O Memorial do Holocausto localizado em Dukla, Polônia, foi alvo de vandalismo com pichações antissemitas e pró-Palestina. O ato, que inclui uma suástica e a palavra “Palestina” sobre a placa memorial, foi descoberto após o Shabat por moradores locais, que imediatamente acionaram a polícia. Até o momento, ninguém foi preso.

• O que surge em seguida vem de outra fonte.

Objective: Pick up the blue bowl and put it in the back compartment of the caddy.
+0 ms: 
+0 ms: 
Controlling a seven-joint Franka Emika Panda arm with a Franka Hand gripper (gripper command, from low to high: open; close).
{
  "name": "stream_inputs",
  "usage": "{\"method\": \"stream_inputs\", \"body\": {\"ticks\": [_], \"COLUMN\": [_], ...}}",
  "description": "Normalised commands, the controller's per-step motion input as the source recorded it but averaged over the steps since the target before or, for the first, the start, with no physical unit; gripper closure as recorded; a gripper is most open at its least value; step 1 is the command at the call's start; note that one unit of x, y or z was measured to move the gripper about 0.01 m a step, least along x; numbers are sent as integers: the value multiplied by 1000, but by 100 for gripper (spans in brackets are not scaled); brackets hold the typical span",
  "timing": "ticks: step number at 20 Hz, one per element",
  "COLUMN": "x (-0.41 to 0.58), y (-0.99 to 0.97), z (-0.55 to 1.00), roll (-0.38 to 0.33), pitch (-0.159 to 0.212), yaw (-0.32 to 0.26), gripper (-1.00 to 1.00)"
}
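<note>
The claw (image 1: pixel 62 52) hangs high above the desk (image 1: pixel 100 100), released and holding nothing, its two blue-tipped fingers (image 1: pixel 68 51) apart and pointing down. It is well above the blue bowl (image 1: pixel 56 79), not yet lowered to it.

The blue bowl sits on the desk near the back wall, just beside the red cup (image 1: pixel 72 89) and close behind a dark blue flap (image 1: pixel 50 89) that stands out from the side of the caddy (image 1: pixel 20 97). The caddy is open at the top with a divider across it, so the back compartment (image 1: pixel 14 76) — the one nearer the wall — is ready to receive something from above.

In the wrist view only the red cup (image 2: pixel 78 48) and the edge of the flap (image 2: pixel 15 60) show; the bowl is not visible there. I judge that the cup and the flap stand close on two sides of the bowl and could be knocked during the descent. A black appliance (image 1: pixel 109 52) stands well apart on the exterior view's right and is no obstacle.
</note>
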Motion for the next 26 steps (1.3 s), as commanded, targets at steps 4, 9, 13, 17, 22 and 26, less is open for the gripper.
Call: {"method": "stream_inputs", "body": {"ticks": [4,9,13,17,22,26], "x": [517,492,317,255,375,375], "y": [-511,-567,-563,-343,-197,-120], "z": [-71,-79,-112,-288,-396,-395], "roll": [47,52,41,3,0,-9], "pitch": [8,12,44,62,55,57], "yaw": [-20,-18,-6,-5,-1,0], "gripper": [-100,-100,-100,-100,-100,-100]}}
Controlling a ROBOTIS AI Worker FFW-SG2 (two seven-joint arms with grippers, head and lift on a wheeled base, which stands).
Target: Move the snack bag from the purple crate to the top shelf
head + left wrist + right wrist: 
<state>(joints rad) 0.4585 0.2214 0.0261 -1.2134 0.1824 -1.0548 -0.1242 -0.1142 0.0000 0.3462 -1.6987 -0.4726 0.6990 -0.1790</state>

A lápide, erguida em 2012 em um antigo cemitério judaico, homenageia as vítimas do extermínio nazista e busca preservar a memória da convivência entre as comunidades polonesa e judaica. O rabino da Polônia, Michael Schudrich, afirmou que o vandalismo representa um “ataque deliberado à memória do Holocausto”, distorcendo a história por meio de ódio político.
Reação da Comunidade
A Associação Dukla Shtetl, que trabalha pela preservação da herança judaica na região, expressou sua indignação. Jacek Koszczan, membro da associação, declarou que o ato de vandalismo é motivo de vergonha e chamou os responsáveis para participar de oficinas educativas. A associação acredita que a educação pode ajudar a combater o ódio e promover o diálogo.

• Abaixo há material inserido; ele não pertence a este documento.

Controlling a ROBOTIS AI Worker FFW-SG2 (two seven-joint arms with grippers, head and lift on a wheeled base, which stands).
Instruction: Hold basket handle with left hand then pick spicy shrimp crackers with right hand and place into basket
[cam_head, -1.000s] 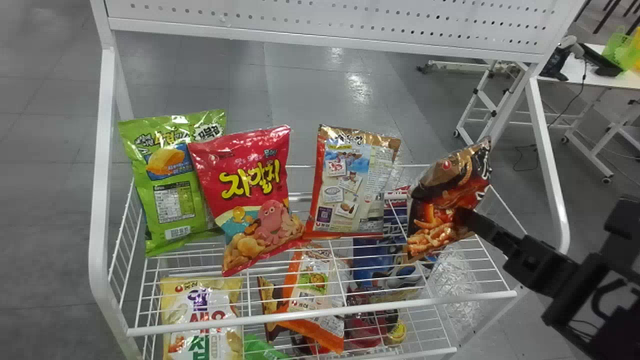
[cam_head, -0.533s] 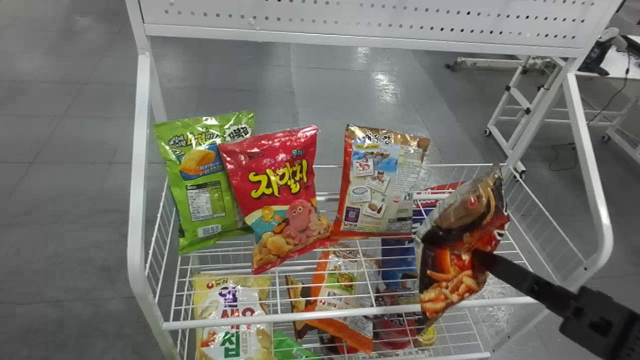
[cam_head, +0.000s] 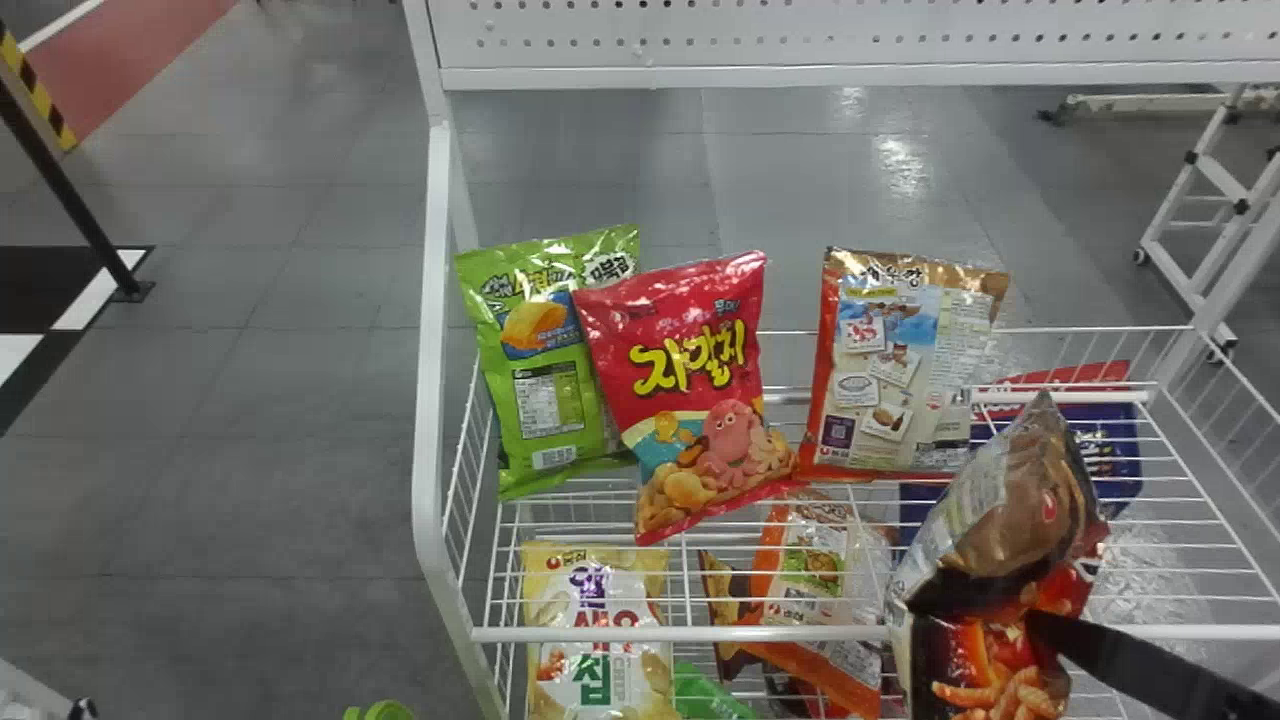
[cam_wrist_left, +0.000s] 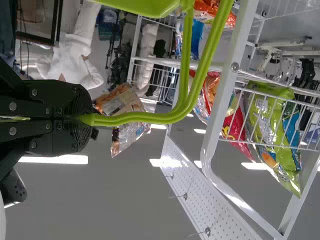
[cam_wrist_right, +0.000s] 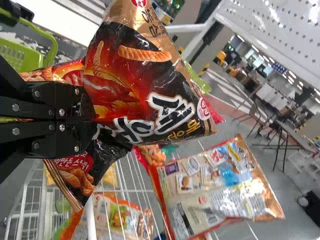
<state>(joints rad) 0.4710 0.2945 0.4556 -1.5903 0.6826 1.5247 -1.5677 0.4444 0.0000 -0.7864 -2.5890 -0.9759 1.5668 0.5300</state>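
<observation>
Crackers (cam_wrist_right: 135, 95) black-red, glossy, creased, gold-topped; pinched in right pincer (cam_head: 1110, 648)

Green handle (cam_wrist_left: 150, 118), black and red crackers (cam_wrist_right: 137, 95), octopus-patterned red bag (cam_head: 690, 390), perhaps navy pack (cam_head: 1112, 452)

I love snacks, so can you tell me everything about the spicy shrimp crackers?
The spicy shrimp crackers are in a shiny, crinkly bag that looks like thin plastic. It's mostly black and fiery red, with a brownish-gold end. Its front has a red shrimp, curly orange crackers and big white letters. The robot's right hand pinches the bag, creasing it there. It's held up at a tilt, partly in front of the white wire rack's front rail in the head view.
</observation>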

A porta-voz da região de Podkarpackie também condenou o vandalismo, classificando-o como um ato imperdoável. O memorial, que atrai visitantes em busca de suas raízes, é um símbolo da história local e da necessidade de lembrar o passado.
Contexto de Crescimento do Antissemitismo
Esse incidente ocorre em um contexto de crescente antissemitismo na Polônia. Recentemente, o eurodeputado de extrema-direita Grzegorz Braun fez declarações negacionistas sobre o Holocausto, provocando reações de repúdio. O Museu de Auschwitz anunciou que tomará medidas legais contra suas afirmações.
Na Polônia, a negação do Holocausto é crime, com pena de até três anos de prisão. Meir Bulka, presidente da J-nerations, destacou a urgência de enfrentar o ódio no país, especialmente após declarações que distorcem a história e incitam a violência.